10.02.2011 | Politik

60 Prozent der globalen Kindersterblichkeit wären vermeidbar, wenn Investitionen erhöht und finanzielle Mittel effizienter eingesetzt werden würden, wie einer der Referenten im Vorfeld der Veranstaltung „Globale Gesundheit im Wandel“ Ende Februar 2011 erklärt.
Von Birgit Oswald

Globale Gesundheit liegt im Interesse aller Länder; und das nicht nur weil Gesundheit ein allgemeines Gut und Menschenrecht ist, sondern auch, weil Bakterien und Viren keine Grenzen kennen. Somit rückt globale Gesundheit in das Blickfeld des außenpolitischen Interesses, wie Stefan Germann, Director bei World Vision International, im Vorfeld seines Vortrages „Mehr Geld für Gesundheit – Mehr Gesundheit für Geld“, den er bei der Veranstaltung „Globale Gesundheit im Wandel“ am 22. Februar 2011 in Wien hält, erklärt. „Globale Gesundheit ist eine Münze mit zwei Seiten. Einerseits braucht es mehr finanzielle Mittel, andererseits muss mit dem vorhandenen Budget effizienter umgegangen werden“, so Germann.

Finanzierung schwierig

Der Experte befasst sich in seinen Ausführungen vor allem mit dem vierten, fünften und sechsten Millenniumsziel, also mit Themen wie HIV, Tuberkulose, Malaria sowie Kinder- und Müttergesundheit. Auch das Entwicklungsziel 1c, welches Ernährung und Hunger betrifft, wird angesprochen. Seinen Aussagen zufolge wird es in den nächsten fünf Jahren vor allem für die least developed countries weiterhin nicht möglich sein, Gesundheit selbstständig zu finanzieren. „Unseren Berechnungen zufolge werden bis 2012 pro Jahr nur für Kinder- und Frauengesundheit 38 Milliarden US-Dollar benötigt werden, bis 2015 sind es 42 Milliarden pro Jahr. Bis jetzt wurden laut Statistik von UN-Generalsekretär Ban Ki-moon circa 40 Milliarden für die nächsten fünf Jahre aufgewendet, das ist viel zu wenig“, so Germann.

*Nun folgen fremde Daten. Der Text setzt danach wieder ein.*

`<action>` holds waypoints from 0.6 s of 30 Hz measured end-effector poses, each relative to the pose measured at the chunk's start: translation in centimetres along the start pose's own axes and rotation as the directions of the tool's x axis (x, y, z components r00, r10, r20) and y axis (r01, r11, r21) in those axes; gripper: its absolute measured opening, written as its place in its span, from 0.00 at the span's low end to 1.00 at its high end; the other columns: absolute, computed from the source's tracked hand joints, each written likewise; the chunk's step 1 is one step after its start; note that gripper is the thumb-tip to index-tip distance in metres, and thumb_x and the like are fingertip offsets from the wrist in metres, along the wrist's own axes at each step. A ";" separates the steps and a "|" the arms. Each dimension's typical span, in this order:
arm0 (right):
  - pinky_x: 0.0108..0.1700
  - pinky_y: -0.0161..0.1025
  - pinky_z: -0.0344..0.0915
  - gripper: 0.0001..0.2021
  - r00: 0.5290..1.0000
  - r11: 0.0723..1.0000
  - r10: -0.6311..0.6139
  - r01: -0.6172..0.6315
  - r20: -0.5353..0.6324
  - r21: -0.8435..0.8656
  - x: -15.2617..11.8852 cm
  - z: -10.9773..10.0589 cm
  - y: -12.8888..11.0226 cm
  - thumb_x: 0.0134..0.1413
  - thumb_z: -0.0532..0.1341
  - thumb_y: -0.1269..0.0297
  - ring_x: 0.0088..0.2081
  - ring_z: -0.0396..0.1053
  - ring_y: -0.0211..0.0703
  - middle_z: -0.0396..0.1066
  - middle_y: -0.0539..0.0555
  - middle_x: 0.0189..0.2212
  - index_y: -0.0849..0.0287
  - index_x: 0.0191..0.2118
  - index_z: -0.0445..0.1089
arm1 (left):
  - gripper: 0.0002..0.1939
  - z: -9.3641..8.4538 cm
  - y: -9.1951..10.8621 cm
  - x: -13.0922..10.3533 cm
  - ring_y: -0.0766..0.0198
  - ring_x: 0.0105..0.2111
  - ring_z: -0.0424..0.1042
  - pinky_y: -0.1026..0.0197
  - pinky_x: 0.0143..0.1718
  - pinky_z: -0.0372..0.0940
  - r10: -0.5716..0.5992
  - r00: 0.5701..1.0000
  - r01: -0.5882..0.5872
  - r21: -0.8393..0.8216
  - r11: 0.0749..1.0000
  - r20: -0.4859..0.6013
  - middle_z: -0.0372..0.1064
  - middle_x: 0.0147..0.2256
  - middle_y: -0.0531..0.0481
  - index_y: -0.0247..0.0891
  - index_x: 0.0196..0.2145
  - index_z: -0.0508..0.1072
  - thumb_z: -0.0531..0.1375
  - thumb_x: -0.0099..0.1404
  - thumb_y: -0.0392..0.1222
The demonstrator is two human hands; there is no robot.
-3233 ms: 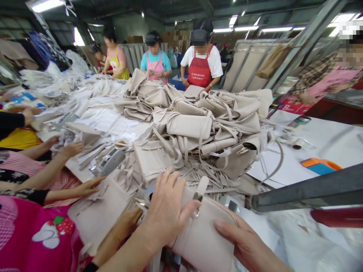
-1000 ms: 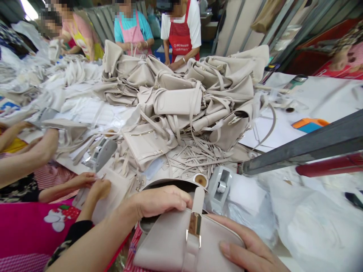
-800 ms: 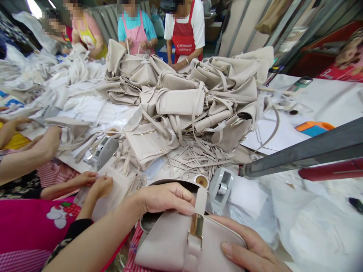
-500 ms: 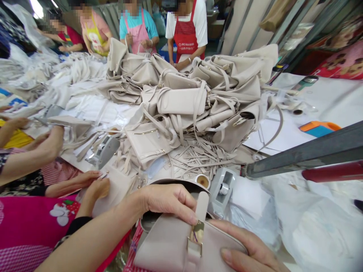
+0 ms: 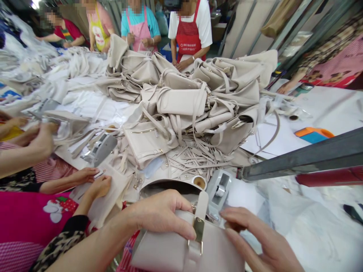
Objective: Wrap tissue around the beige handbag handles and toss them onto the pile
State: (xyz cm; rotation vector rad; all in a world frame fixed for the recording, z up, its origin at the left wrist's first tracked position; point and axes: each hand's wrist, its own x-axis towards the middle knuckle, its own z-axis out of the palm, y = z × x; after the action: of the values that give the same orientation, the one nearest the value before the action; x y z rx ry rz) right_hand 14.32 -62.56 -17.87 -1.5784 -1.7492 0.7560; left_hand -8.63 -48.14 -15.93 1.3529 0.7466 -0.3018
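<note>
A beige handbag (image 5: 161, 247) lies right before me at the bottom of the head view, its dark mouth gaping behind the front. My left hand (image 5: 164, 211) is closed on the bag's upper front edge, thumb pressed beside a shiny gold clasp plate (image 5: 199, 228). A beige strap tab (image 5: 202, 206) sticks up out of that plate, and a gold frame sits just below it. My right hand (image 5: 263, 241) is beside the bag's right edge, thumb and fingers apart, with nothing visible between them.
Beyond the bag are a tape roll (image 5: 199, 183), a grey tape dispenser (image 5: 219, 190) and a heap of beige bags (image 5: 181, 102). A metal bar (image 5: 306, 155) crosses at right above plastic sheets (image 5: 309, 223). A co-worker's hands (image 5: 99, 185) work close on my left.
My right hand has come off the bag front and moved right. My left thumb has shifted slightly down beside the clasp. A person's arm now reaches in at the far right.
</note>
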 end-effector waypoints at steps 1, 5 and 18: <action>0.39 0.30 0.73 0.07 0.991 0.991 -0.123 0.120 -0.054 -0.055 0.8 -0.1 -0.4 0.62 0.60 0.64 0.38 0.77 0.41 0.78 0.52 0.39 0.50 0.44 0.74 | 0.12 0.2 0.2 0.1 0.70 0.24 0.57 0.68 0.22 0.53 0.007 1.000 -0.007 0.002 1.000 -0.001 0.62 0.23 0.59 0.37 0.29 0.77 0.68 0.51 0.47; 0.32 0.28 0.67 0.08 0.931 0.940 -0.334 0.341 0.146 -0.024 4.1 -0.6 -2.4 0.66 0.56 0.67 0.32 0.72 0.36 0.73 0.50 0.32 0.53 0.40 0.73 | 0.12 0.8 1.3 0.5 0.70 0.23 0.57 0.68 0.21 0.51 0.014 1.000 -0.015 0.082 0.997 0.013 0.60 0.22 0.60 0.38 0.29 0.78 0.69 0.50 0.48; 0.34 0.31 0.62 0.07 0.708 0.966 -0.237 0.243 0.665 0.085 8.9 -2.5 -4.1 0.58 0.60 0.77 0.33 0.68 0.37 0.69 0.51 0.31 0.59 0.31 0.70 | 0.14 1.2 2.5 0.9 0.68 0.24 0.62 0.67 0.22 0.52 0.127 0.991 -0.136 0.270 0.953 0.051 0.66 0.24 0.59 0.42 0.37 0.82 0.69 0.53 0.49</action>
State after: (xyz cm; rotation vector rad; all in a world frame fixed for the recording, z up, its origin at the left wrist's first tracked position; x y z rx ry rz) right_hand 13.23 -54.17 -12.32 -1.0895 -2.4110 1.2959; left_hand -6.08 -48.53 -14.51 1.6477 0.5980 -0.3286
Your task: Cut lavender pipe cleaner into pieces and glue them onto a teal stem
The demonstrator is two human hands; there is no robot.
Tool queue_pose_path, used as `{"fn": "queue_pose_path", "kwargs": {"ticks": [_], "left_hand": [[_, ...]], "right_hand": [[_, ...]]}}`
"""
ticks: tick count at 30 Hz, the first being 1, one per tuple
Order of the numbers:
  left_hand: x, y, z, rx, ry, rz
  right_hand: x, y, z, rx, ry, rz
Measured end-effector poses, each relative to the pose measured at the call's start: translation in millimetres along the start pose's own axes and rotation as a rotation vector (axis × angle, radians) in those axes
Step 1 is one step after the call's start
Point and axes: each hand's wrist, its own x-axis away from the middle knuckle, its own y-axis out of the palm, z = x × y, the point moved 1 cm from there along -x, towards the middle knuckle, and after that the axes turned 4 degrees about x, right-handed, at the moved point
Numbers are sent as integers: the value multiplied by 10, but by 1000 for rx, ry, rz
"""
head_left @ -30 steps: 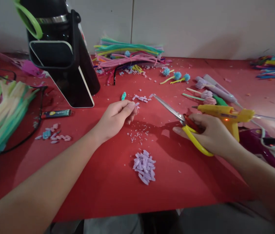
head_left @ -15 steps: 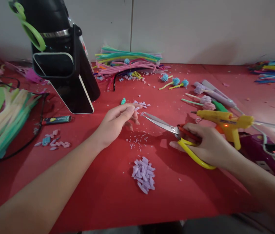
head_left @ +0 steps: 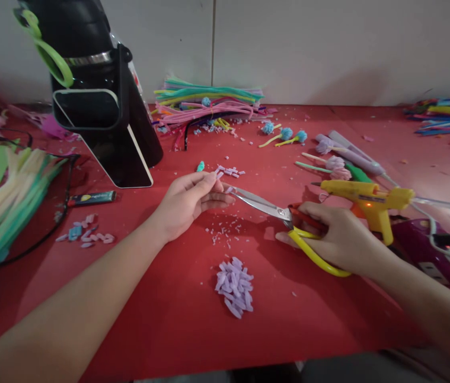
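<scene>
A small lilac piece [head_left: 219, 174] is pinched between the thumb and index finger of my left hand [head_left: 189, 205], whose other fingers reach out to the right. My right hand [head_left: 332, 234] grips the yellow and red handles of the scissors [head_left: 263, 205]. Their blades look nearly closed, with the tips beside my left fingertips and a tiny lilac bit at the tip. Just beyond my left hand lie short lilac pieces [head_left: 232, 172]. Tiny clippings [head_left: 227, 231] are scattered below the blades, and nearer me is a pile of pointed lilac pieces [head_left: 235, 287].
A black bottle [head_left: 145, 106] with a phone [head_left: 117, 154] stands back left. A lighter [head_left: 93, 198] and pipe cleaners [head_left: 17, 202] lie left, another bundle [head_left: 209, 101] at the back. At right are a yellow glue gun [head_left: 368, 197] and a purple device [head_left: 424, 250].
The scissor tips have moved slightly left, up to my left fingertips. My left hand's lower fingers have stretched out to the right beneath the tips.
</scene>
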Motion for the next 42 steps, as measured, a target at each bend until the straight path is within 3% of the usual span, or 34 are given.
{"fn": "queue_pose_path", "kwargs": {"ticks": [12, 16, 23, 27, 31, 37, 42], "left_hand": [[-27, -24, -43, 9, 17, 26], [35, -7, 54, -60, 31, 18], [376, 138, 392, -405, -93, -359], [423, 152, 456, -551, -133, -432], [378, 111, 455, -598, -95, -417], [272, 10, 336, -678, 94, -141], [212, -33, 236, -696, 137, -94]], "right_hand": [[4, 7, 10, -87, -25, 39], [-13, 3, 32, -133, -20, 69], [-4, 23, 62, -181, 11, 89], [-5, 36, 80, -217, -33, 131], [-3, 28, 76, -195, -47, 135], [13, -31, 39, -162, -27, 120], [7, -37, -9, -147, -69, 106]]}}
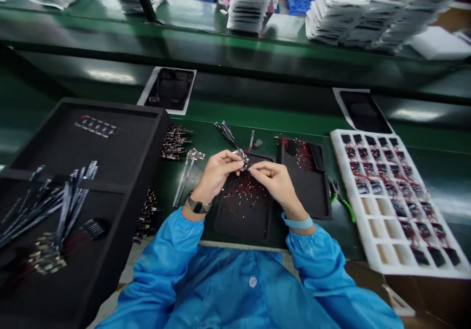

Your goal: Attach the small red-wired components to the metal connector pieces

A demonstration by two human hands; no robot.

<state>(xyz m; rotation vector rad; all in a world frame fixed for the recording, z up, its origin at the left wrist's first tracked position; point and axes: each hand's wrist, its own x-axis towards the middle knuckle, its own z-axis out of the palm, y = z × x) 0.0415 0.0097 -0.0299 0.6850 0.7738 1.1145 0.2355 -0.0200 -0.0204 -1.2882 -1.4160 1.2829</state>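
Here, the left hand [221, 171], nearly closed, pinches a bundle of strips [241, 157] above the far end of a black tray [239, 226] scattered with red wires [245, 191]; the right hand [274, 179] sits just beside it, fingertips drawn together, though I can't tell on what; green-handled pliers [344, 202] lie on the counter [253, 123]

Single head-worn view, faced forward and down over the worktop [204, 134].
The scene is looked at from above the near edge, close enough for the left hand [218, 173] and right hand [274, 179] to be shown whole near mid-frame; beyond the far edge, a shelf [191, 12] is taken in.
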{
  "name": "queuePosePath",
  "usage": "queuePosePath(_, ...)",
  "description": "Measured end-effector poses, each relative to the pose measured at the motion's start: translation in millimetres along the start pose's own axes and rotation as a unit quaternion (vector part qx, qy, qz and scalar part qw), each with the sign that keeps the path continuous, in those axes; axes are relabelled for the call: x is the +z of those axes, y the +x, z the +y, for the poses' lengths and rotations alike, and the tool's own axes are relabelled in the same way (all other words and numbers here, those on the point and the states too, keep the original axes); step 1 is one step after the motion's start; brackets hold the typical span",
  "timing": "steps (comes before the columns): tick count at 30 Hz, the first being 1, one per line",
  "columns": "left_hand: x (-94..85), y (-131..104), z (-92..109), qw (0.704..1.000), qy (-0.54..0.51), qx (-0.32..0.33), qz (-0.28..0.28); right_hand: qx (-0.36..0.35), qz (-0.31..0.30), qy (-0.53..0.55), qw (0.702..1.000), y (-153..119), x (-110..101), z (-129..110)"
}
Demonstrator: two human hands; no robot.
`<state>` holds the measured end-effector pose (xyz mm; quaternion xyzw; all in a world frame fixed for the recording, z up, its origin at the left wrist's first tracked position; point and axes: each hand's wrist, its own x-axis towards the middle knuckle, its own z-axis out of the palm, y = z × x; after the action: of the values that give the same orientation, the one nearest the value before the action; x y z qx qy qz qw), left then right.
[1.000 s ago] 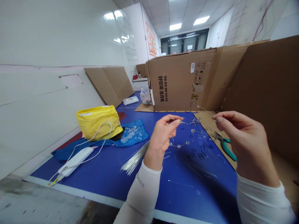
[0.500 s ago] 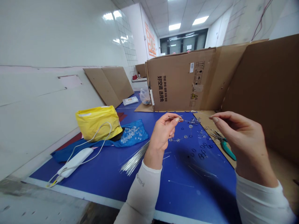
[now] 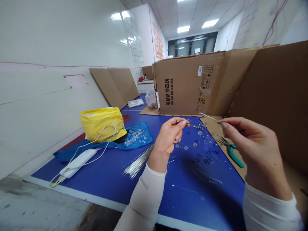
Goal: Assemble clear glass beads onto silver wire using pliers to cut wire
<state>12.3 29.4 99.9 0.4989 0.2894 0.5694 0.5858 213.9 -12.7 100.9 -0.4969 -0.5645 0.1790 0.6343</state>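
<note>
My left hand is closed in a pinch, thumb against forefinger, on a thin wire. Below and right of its fingertips runs a strand of clear beads on thin links; whether it hangs from that wire or lies on the table I cannot tell. To the right, my right hand pinches a straight piece of silvery wire, whose free end points left and slightly up. A gap separates this wire's tip from my left fingers. Pliers with green handles lie beneath my right hand, partly behind it.
Dark rings and loose wires lie on the blue table. A bundle of wires is left of my forearm. Clear beads rest on blue cloth beside a yellow bag and white power strip. Cardboard stands behind.
My right hand has shifted slightly right, and its wire shows more plainly. The view has turned a little. My left hand keeps its pinch; the beads appear slightly farther right.
</note>
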Motion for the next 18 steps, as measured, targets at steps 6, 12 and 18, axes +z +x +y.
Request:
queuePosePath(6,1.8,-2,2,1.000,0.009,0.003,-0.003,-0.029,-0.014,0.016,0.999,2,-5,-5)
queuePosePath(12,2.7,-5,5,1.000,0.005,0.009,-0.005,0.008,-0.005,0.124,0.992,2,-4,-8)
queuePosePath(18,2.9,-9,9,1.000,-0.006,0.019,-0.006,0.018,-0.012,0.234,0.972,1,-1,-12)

Selbst wenn diese Länder den Großteil ihres nationalen Haushaltsbudgets für Gesundheit investieren würden, könnten dem Fachmann zufolge die Vorsätze nicht erreicht werden. Konkret heißt das: Würde man in etwa einem Drittel der Länder Afrikas 30 Prozent des staatlichen Budgets für Gesundheitliches aufwenden, wäre es immer noch nicht genug, um eine Basisgesundheit von 40 Dollar pro Kopf pro Jahr zu finanzieren. Der Verpflichtung von 2001, 15 Prozent des Budgets für Gesundheit aufzuwenden, konnten bisher nur wenige der afrikanischen Länder nachkommen. In jenen Ländern, wo es gelungen ist, zeigen sich Germann zufolge „gute Resultate“, wie zum Beispiel in Liberia; in den ärmsten Ländern würden allerdings auch diese 15 Prozent nicht ausreichen, weshalb der Experte die Notwendigkeit globaler Solidarität betont.

Auch die Finanzierung von Gesundheit im Hinblick auf den World Health Report 2010 stellt einen weiteren Schwerpunkt dar – eine Problematik, die auch in Europa immer mehr zum Tragen kommt. „Konservativen Schätzungen zufolge sind 20 bis 30 Prozent der Ausgaben in den meisten Gesundheitssystemen ineffizient. Dieser Prozentsatz, der momentan im System verloren geht, muss optimiert werden. Dazu bedarf es einer Gesundheitsreform“, erklärt Germann. Aber auch fernab von Europa spielt das Finanzierungsproblem eine große Rolle: In ärmeren Ländern, die über administrativ schwächere Institutionen verfügen, liegt der Systemverlust bei 40 bis 50 Prozent. Germann sieht in diesem Zusammenhang vor allem „result based payment“ – also Resultatsbasierende Zahlungen – als Lösungsstrategie: „Zur Zeit arbeitet Deutschland mit Norwegen an einem Finanzierungsprogramm für Schwangere und Müttergesundheit in Malawi. Dabei werden die Resultate, die nach drei Jahren erreicht werden sollten, klar festgelegt, danach folgt eine Teilvorauszahlung. Die nächsten Zahlungen basieren dann auf den Resultaten“. Germann hält diesen „positiven Druck“ für eine gute Möglichkeit, die Effizienz zu steigern.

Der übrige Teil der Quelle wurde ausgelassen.